* WHAT NEEDS TO BE DONE: Find every line containing the word "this" in the records below; report only how many there are.

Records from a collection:
· · · · ·
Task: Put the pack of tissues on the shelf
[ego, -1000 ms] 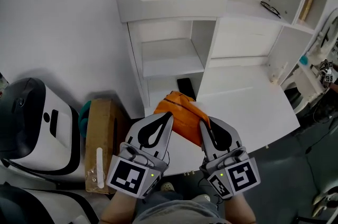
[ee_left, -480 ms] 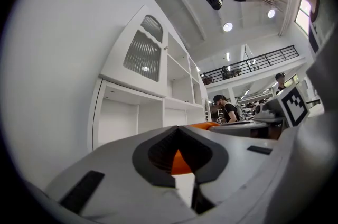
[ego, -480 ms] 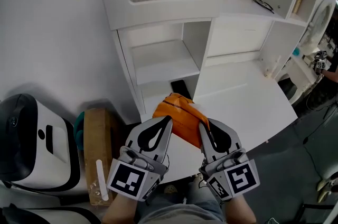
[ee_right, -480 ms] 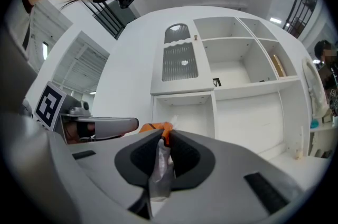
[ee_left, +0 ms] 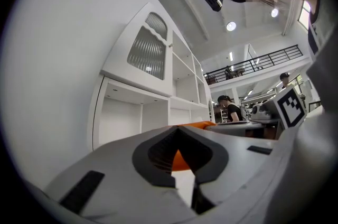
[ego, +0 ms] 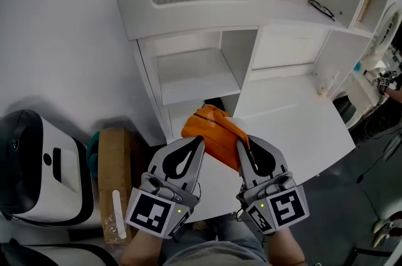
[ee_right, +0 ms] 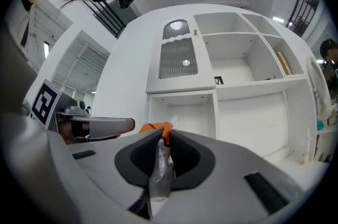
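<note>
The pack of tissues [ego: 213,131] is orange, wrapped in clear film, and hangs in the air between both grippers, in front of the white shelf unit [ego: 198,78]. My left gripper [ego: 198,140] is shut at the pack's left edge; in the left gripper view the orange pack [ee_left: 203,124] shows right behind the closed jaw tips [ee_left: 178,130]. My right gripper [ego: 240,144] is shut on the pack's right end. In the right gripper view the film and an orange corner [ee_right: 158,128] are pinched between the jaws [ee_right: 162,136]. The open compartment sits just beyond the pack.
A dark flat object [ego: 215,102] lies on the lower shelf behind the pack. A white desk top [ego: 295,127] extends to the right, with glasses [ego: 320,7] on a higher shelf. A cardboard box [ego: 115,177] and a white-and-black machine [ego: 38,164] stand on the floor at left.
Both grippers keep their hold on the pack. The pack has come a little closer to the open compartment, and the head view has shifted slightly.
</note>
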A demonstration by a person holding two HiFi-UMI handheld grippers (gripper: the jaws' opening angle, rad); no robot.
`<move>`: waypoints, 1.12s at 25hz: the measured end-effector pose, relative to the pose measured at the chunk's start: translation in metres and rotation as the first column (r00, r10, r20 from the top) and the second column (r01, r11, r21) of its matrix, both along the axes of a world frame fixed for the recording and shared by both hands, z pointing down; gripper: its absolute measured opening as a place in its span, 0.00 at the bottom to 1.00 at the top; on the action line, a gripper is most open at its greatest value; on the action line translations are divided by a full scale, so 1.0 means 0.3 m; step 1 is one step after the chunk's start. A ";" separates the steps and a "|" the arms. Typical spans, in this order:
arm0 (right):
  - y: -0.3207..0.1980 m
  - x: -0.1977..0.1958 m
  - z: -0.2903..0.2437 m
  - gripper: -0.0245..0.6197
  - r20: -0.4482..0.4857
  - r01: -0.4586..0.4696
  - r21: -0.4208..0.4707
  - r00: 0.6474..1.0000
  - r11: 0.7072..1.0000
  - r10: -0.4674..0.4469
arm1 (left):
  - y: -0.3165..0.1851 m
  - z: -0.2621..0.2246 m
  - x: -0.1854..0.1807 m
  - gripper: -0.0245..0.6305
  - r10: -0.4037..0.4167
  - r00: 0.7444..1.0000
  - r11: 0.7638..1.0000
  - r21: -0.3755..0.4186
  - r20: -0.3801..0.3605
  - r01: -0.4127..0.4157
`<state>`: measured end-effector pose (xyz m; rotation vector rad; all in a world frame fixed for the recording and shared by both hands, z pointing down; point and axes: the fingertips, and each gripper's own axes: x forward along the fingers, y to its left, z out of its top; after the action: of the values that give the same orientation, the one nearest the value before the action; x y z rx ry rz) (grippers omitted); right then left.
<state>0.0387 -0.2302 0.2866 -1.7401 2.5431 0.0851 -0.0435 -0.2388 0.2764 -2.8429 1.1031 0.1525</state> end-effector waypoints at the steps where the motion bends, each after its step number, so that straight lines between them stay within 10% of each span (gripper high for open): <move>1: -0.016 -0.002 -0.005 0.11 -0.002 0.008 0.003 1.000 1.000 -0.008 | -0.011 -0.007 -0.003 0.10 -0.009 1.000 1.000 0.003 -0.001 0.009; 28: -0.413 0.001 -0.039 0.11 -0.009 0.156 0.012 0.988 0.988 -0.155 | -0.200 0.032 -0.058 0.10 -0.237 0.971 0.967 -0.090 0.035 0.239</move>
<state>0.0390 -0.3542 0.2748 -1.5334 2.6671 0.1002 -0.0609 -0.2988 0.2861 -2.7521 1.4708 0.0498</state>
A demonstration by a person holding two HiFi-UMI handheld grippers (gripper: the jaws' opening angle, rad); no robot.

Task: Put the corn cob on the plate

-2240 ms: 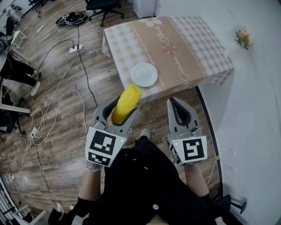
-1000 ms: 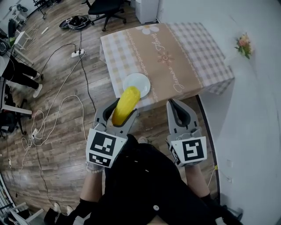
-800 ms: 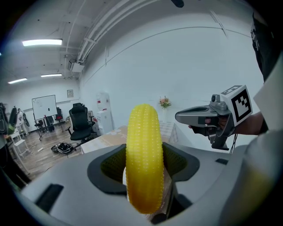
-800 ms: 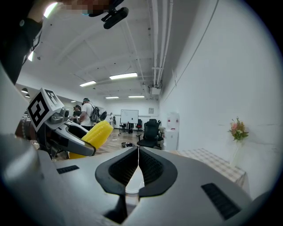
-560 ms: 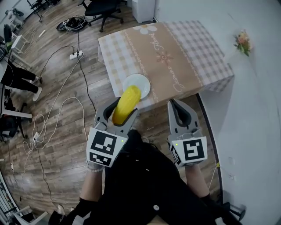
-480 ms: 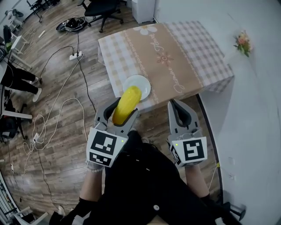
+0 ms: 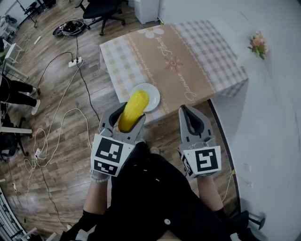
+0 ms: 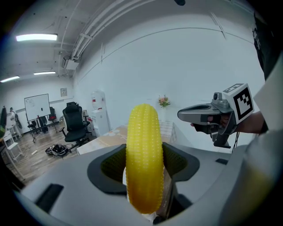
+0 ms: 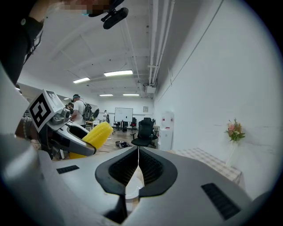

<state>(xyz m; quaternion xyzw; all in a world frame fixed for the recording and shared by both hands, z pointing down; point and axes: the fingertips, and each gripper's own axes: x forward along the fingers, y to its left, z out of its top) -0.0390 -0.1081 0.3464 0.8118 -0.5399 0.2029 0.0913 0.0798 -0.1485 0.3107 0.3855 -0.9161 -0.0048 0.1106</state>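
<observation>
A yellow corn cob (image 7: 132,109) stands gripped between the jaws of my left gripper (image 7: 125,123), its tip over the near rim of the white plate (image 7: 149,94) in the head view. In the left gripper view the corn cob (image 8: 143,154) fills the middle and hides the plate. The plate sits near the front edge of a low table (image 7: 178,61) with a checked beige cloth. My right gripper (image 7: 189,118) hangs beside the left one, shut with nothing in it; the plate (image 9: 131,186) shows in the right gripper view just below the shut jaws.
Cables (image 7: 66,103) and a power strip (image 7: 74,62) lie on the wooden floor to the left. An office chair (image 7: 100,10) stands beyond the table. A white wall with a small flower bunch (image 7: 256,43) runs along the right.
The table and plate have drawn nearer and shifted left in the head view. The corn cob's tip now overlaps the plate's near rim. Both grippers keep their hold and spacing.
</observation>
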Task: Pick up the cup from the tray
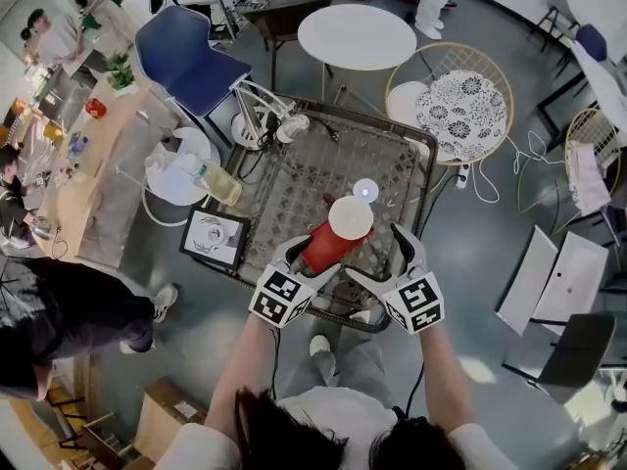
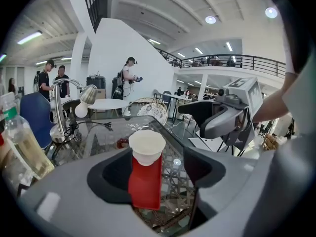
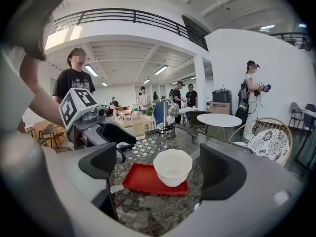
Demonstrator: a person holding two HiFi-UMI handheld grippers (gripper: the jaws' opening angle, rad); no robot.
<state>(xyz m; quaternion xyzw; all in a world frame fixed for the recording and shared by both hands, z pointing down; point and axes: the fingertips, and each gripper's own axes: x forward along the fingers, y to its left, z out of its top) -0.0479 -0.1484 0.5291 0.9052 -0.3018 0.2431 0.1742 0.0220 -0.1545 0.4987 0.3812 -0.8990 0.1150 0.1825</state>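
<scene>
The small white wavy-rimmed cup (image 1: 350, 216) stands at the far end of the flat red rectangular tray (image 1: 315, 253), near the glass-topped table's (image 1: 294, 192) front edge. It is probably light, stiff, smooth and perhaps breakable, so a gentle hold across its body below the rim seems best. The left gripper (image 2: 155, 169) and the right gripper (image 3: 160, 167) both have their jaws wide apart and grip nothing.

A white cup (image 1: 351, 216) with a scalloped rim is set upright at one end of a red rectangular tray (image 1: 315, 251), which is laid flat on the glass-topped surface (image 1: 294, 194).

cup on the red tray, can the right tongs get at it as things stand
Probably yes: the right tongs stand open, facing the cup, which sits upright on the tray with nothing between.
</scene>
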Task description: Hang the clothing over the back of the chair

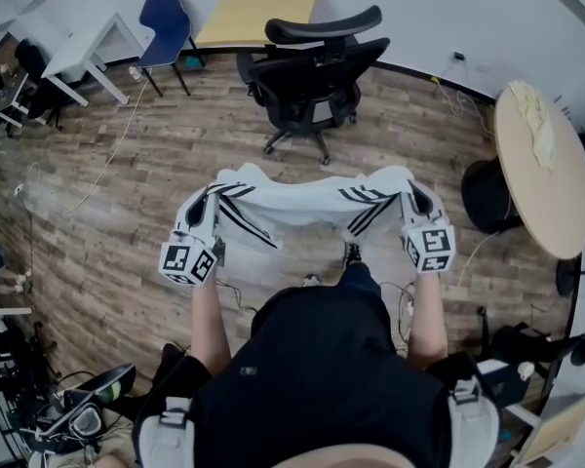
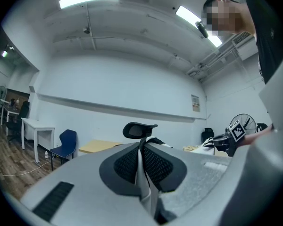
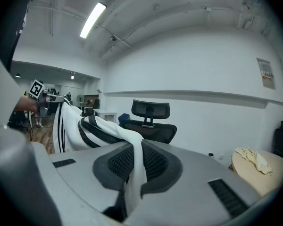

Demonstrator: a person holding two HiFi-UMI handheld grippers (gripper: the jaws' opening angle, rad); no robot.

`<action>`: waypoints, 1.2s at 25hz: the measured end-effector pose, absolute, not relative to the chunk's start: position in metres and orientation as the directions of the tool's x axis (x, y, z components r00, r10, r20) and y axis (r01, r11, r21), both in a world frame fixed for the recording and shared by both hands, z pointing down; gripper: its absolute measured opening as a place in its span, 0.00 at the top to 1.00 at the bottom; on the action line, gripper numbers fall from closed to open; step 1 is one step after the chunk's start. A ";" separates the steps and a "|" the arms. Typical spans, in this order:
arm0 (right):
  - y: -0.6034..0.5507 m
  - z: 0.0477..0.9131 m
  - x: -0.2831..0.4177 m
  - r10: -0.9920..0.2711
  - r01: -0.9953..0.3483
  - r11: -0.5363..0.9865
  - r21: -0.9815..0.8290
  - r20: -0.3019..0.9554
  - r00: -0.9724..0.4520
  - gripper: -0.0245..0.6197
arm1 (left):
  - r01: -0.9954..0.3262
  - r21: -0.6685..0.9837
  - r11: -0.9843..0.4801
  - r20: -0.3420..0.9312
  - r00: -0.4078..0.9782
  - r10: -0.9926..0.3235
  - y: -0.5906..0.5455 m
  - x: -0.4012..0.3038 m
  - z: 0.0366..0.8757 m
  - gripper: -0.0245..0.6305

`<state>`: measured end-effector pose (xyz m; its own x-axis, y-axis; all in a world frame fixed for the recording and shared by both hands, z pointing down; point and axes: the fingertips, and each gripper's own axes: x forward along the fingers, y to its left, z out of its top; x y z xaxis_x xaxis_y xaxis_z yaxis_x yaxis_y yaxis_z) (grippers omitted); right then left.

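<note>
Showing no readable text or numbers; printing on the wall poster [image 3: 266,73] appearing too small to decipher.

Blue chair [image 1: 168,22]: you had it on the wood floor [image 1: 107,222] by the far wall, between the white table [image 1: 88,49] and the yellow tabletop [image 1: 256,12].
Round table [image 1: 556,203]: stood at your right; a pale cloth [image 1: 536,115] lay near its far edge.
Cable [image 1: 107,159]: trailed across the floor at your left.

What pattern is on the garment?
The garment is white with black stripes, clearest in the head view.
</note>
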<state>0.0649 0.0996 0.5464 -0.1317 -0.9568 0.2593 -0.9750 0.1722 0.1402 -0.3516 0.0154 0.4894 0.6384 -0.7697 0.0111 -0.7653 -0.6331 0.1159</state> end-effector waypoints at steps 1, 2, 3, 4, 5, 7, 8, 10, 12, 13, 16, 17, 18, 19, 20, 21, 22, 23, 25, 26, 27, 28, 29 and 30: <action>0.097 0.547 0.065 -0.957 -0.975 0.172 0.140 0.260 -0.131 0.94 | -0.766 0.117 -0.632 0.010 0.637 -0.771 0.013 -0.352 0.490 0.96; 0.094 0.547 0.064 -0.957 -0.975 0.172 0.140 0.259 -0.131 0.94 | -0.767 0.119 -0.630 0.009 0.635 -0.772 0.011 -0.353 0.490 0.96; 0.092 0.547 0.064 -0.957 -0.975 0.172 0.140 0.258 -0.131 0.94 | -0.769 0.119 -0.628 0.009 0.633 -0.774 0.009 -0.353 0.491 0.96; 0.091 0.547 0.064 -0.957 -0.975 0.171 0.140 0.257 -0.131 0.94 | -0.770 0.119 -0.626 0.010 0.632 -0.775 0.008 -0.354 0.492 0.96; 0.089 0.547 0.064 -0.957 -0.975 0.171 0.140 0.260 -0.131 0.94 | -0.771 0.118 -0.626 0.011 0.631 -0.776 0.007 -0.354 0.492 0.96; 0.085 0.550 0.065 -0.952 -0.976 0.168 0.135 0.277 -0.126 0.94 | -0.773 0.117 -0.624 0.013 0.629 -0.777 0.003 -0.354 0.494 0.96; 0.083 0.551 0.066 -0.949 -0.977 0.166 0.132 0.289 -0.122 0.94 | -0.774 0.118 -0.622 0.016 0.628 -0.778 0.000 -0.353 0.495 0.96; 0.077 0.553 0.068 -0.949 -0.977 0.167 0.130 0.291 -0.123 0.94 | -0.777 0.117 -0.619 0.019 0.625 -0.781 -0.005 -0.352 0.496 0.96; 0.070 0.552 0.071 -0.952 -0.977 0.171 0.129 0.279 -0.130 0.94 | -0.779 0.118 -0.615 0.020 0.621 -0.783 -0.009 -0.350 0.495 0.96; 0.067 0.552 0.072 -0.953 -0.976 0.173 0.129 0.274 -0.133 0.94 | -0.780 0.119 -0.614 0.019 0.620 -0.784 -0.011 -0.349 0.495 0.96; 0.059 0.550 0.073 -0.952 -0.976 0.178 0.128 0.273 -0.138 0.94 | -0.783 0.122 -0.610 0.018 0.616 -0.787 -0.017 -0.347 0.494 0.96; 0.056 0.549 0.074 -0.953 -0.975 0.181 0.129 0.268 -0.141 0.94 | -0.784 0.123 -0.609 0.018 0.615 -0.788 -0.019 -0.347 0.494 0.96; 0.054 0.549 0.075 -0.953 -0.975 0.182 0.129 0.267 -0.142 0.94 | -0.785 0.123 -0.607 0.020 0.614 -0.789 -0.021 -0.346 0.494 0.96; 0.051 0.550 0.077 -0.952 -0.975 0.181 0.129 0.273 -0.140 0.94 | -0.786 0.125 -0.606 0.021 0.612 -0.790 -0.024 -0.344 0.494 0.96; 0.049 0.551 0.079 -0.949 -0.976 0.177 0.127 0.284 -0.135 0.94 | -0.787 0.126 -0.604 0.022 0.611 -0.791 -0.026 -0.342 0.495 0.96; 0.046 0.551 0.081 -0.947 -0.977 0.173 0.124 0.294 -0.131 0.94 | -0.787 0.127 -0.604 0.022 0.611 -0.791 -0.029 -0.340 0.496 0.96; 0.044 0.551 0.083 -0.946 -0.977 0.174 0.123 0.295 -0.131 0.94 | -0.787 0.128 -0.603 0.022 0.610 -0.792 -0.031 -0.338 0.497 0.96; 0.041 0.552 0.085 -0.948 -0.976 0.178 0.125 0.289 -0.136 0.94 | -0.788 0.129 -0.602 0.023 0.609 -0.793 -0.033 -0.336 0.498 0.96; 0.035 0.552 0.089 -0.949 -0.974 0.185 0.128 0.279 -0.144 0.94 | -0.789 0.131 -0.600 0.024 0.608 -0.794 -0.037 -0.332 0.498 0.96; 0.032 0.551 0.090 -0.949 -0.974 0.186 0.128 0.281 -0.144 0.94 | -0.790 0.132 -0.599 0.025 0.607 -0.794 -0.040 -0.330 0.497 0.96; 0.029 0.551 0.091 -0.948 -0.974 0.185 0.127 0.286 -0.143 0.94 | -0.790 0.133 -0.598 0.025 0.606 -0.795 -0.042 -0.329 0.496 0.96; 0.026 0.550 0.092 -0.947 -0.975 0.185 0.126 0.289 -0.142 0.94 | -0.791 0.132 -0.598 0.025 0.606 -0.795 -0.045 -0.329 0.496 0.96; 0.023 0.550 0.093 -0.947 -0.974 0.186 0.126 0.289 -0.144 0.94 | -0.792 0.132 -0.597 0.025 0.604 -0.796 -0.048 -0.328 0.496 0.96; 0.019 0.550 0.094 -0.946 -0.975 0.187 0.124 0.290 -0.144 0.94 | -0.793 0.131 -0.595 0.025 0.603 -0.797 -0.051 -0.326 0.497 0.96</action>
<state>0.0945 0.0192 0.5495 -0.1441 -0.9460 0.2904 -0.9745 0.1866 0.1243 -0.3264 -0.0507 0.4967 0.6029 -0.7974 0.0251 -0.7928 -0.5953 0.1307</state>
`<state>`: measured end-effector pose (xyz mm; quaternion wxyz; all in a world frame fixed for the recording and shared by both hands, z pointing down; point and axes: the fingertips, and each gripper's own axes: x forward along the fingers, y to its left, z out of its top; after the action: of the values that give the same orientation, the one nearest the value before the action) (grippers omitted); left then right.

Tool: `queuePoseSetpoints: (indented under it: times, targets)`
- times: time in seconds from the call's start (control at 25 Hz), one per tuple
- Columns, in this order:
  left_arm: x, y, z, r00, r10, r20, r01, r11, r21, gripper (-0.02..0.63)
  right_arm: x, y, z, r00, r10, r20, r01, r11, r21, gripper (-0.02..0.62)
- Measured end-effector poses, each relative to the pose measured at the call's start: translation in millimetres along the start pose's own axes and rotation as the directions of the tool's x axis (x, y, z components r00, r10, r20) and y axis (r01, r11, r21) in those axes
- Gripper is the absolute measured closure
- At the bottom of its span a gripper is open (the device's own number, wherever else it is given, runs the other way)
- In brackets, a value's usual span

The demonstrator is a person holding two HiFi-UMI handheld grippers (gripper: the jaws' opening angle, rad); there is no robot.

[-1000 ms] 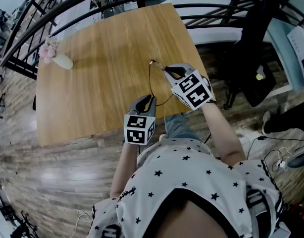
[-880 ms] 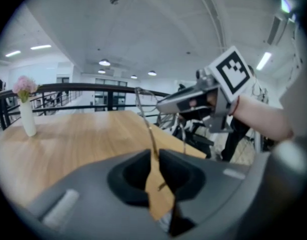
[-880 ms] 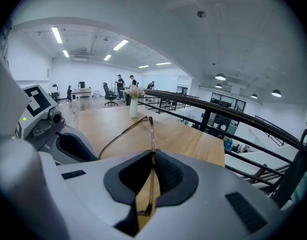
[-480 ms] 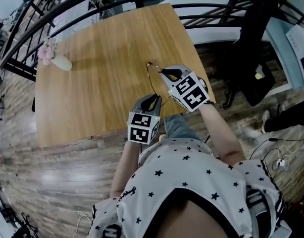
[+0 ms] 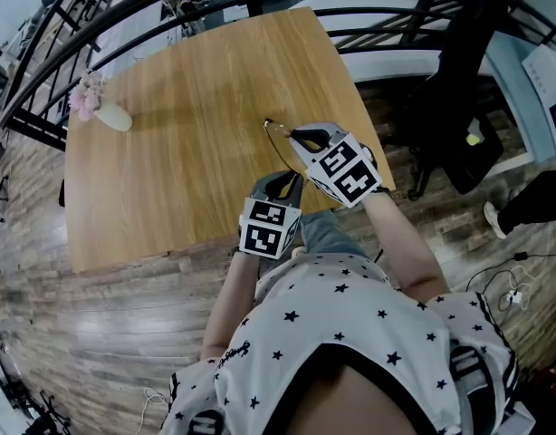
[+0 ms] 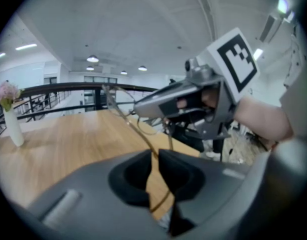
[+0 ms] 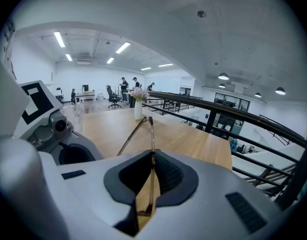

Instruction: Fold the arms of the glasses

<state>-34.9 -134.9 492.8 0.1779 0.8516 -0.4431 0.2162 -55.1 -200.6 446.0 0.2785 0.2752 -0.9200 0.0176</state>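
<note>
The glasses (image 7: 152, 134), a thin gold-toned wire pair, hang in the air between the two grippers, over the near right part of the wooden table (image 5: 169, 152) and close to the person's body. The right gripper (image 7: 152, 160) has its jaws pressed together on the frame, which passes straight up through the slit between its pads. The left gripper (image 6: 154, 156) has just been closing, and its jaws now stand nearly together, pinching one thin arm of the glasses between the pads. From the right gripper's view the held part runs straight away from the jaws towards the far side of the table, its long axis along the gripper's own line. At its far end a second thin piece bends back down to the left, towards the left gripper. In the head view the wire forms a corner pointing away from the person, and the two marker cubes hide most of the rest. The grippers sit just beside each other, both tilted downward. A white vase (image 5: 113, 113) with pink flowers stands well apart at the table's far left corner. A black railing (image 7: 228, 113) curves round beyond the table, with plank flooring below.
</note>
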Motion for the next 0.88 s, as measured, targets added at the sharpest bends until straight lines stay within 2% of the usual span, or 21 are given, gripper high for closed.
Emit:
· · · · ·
* REPLY TO THE EXERCISE: 3